** Data excerpt follows **
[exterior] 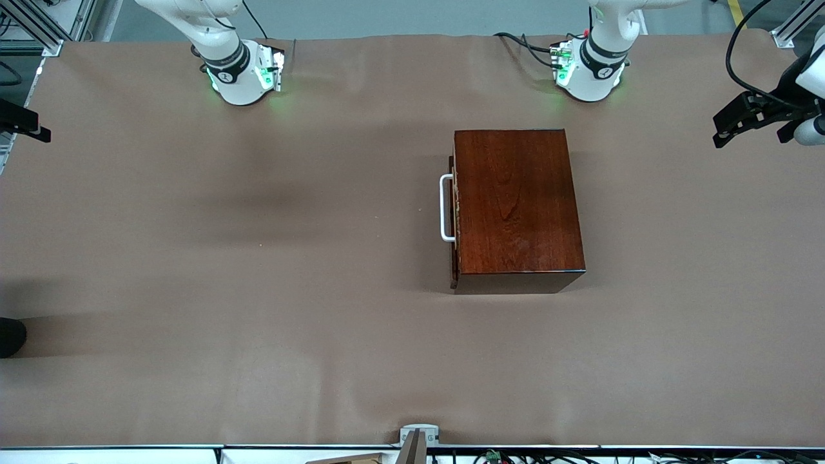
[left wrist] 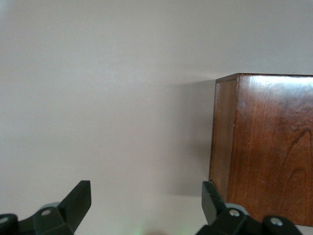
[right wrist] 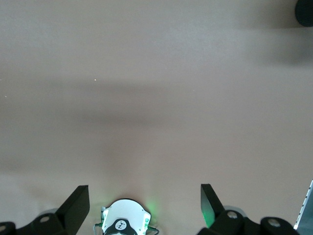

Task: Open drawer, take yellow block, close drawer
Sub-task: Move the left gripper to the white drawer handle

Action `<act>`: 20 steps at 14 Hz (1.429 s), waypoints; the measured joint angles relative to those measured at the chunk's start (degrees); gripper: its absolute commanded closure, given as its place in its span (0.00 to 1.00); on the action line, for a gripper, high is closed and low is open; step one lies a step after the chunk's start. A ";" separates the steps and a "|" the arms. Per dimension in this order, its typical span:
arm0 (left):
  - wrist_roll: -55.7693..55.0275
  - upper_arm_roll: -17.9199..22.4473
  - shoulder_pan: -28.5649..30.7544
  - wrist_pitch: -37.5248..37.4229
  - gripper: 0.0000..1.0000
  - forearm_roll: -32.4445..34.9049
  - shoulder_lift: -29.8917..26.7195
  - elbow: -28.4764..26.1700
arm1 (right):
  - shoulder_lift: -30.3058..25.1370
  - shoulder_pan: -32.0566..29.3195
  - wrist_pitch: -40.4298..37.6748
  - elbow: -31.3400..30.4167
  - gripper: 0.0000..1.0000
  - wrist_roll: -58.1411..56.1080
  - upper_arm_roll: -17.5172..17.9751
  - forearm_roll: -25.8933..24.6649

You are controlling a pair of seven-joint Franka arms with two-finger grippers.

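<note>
Wooden drawer (exterior: 455, 212) shut; left hand (left wrist: 146, 203), right hand (right wrist: 145, 205) wide open, empty.

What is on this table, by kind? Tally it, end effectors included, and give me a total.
Glossy dark reddish-brown wooden box: 1
Drawer with white U-shaped bar handle: 1
Black two-finger end effectors, both open: 2 (left end effector, right end effector)
Small yellow blocks in view: 0
Total: 4

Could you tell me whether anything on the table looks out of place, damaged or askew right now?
Nothing stands out. The wooden box sits flat on the table, its drawer shut with the white handle intact. No yellow block shows. Both the left gripper and the right gripper wait open.
</note>
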 measured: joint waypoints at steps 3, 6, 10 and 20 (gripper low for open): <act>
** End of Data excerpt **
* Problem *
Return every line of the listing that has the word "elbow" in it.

* Result of this exercise *
  - elbow: -28.4764..26.1700
  - elbow: -31.3400..30.4167

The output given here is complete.